İslamofobiyi nüksettirecek vahşet görüntülerini gözler önüne sererek, malum senaristler tarafından kurgulanan oyunda, düşüncesizce başrolü oynadılar!

Yargısız infazın sahneleniş biçimiyle İslam toplumunun imajına kara çaldıkları yetmezmiş gibi bir de cesedi teşhir ederek, işledikleri cürmü “sıvadılar!” Aman dileyen bir insanı linç ederek, ele âleme rüsva oldular.

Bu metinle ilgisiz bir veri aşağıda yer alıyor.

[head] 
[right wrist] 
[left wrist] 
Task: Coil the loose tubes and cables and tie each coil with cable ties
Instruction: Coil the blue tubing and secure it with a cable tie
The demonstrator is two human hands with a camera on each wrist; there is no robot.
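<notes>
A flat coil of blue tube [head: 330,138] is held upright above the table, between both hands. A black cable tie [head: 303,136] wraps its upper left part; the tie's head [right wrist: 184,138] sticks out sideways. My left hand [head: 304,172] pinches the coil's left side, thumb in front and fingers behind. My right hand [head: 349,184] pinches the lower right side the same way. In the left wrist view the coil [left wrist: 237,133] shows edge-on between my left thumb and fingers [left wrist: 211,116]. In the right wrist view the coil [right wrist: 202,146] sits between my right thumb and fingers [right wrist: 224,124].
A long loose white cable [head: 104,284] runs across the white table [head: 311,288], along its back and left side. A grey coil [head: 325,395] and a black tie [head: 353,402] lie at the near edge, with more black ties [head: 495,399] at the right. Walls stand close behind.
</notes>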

Demek ki bunlar Kaddafi zulmü altında özlerinden uzaklaşarak gittikçe mekanikleşmişler. Yağmurda ıslansalar paslanacaklar artık! Başkaldırdıkları Kaddafi’yle aynılaşmışlar! İnsani ve İslami değerleri metalik kalıplarının altında ezilip çürümüş! Etrüsklerin savaşlarda kaybettikleri yakınları onuruna, “ölülerin kanına karşılık düşman kanı akıtma” geleneğini, bu çağda bir tür nekrofili şehvetiyle yeniden dirilten, zalimleşmiş adamlar!

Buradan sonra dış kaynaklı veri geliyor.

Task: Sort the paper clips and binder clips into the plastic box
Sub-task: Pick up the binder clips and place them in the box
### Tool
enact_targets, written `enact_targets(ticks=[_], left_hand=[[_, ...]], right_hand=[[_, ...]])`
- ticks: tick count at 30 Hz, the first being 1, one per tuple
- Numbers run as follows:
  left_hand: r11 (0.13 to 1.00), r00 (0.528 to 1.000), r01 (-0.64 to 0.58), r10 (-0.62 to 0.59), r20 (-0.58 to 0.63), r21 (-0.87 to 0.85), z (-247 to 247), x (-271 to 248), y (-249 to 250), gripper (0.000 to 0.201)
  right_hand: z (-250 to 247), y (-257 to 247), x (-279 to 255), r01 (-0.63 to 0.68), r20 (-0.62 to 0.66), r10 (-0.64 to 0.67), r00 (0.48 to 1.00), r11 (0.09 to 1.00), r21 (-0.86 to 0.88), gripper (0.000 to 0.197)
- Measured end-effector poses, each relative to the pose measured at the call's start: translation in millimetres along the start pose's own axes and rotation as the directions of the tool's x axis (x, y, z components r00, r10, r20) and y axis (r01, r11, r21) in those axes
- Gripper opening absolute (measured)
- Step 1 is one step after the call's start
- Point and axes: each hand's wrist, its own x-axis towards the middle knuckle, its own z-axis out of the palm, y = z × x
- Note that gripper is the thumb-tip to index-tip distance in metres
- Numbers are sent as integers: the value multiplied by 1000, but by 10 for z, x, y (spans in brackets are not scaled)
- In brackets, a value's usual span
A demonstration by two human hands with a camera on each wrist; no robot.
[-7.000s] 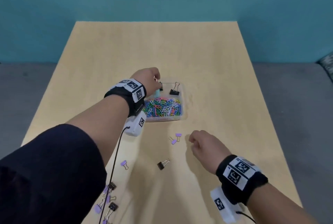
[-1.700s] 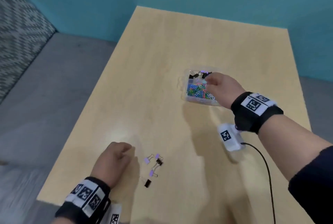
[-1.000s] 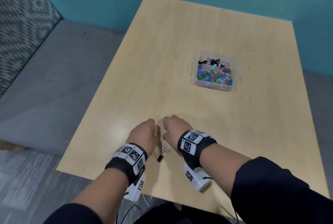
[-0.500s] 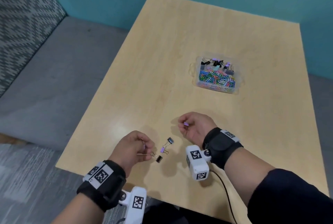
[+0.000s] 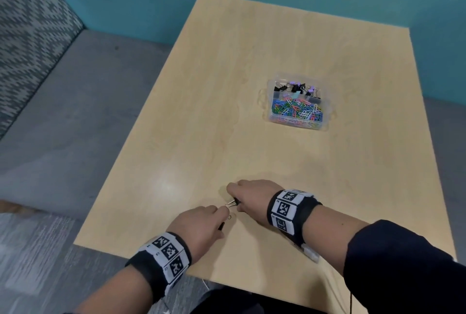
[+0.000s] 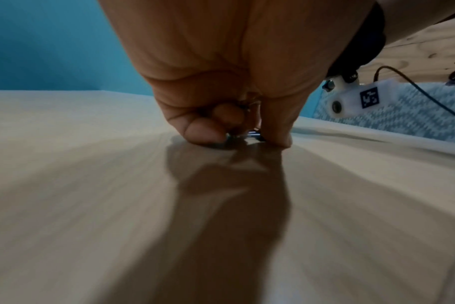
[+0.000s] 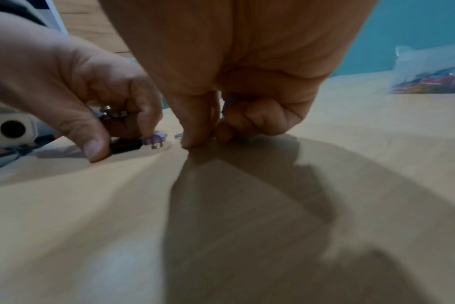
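My right hand (image 5: 252,196) pinches a black binder clip (image 5: 233,203) on the surface (image 5: 252,61); my left hand (image 5: 199,225) pinches another clip (image 7: 125,146). The plastic box (image 5: 325,101) sits at one o'clock.

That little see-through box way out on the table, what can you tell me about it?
The plastic box is small, clear and lidless, standing flat on the pale wooden table, far beyond both hands; neither touches it. A divider splits it: the larger near compartment is heaped with multicoloured paper clips, and the narrower far one holds black and purple binder clips. Small tabs stick out from its sides.
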Motion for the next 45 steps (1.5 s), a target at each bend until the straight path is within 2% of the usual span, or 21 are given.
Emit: enact_targets(ticks=[3,5,6,8,9,10,12,15,16,19,22,24,29,32,34,37,38,40,42,44,45], left_hand=[[1000,1000,2,-2,15,13,14,19,16,23],[1000,1000,6,-6,7,26,-4,16,34,28],[999,1000,10,-10,5,32,-13,16,47,30],[998,1000,11,-12,17,57,-15,25,83,26],[997,1000,13,-15,24,77,-13,35,100,23],[995,999,21,-24,28,101,-11,48,118,21],[988,998,49,-55,43,144,-18,73,153,19],[987,994,31,-47,98,160,-58,91,200,19],[987,993,8,-26,113,163,-61,89,205,19],[991,994,-24,10,107,129,-29,48,187,16],[1000,996,8,-8,85,8,16,-12,107,22],[1000,996,10,-7,94,-26,39,-40,52,24],[993,995,83,-77,70,-88,67,-26,14,27],[986,992,130,-129,12,-104,79,-30,11,23],[993,994,110,-111,-22,-36,66,-32,28,22],[977,980,156,-172,-103,-147,19,-48,36,19],[934,962,190,-239,-134,-302,-11,-67,19,17],[678,906,205,-404,-125,-705,-54,-104,-70,22],[110,880,89,-473,27,-990,-119,-176,-178,30],[-449,925,-29,-351,147,-893,-178,-230,-304,41],[-599,945,-49,-288,157,-800,-221,-249,-363,43]], right_hand=[[-82,-22,-42,-159,6,161,987,972,175,19],[-88,1,-83,-317,13,351,936,830,458,10],[-79,17,-105,-359,42,440,897,669,651,9],[-63,47,-189,-309,195,526,828,138,941,10],[-62,61,-240,-257,287,498,818,-130,958,11],[-76,71,-298,-206,336,443,831,-316,926,12],[-99,75,-345,-148,335,360,871,-457,877,16],[-114,93,-232,-107,281,476,833,-360,927,22],[-136,88,-187,-119,237,552,799,-241,963,22],[-211,61,-135,-292,2,651,759,337,895,13],[-241,-12,-110,-325,-20,360,933,864,385,28],[-228,-54,-36,-188,15,188,982,970,156,24],[-222,-26,83,-199,17,199,980,967,157,21],[-186,-16,68,-315,-43,354,934,876,366,21],[-169,-14,30,-347,-20,516,856,603,719,18],[-154,16,-87,-192,227,539,811,-122,974,4],[-146,30,-142,-153,297,488,821,-313,937,6],[-116,57,-211,-134,344,378,860,-483,865,11],[-105,31,-215,-163,359,308,881,-515,841,15],[-112,-52,-178,-211,406,270,873,-542,814,22],[-126,-107,-153,-229,421,251,872,-551,803,22]])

Etrüskler, cenaze törenlerinde savaş esirlerini dövüştürmek suretiyle insanları hunharca öldürerek, ölülerinin ruhlarının rahatlayacağına, huzura kavuşacağına inanırlardı. Şimdikiler ise dirilerin intikam ateşini söndürsün diye insanları linç ediyor, cesedini soyuyor, insanlara teşhir ediyorlar.

Bir inanç kaybına, değerlerin mahvına ve imhasına neden oluyorlar. İslam’ın itibarına kara çalacak hal ve keyfiyette bulunarak, İslam düşmanlarının taşeronluğuna soyunuyor, İslamofobi ateşine odun taşıyor, alevi körüklüyorlar. Üstelik bunu yaparken bir zalimi nasıl mazlumlaştırdıklarının farkına bile varamıyorlar ne yazık ki!

Aslında şiddet eğilimi noktasında, öldürdükleri adamdan hiç de aşağı kalmadıklarını kanıtlıyorlar apaçık! Gücü elde ettikleri zaman, zalim bir diktatörden çok daha fazlasını yapabilecek vahşiliğe sahip olduklarını gösteriyorlar. Birileri de bunu görüntüleyerek “işte Müslümanlar” diye haykırıyor!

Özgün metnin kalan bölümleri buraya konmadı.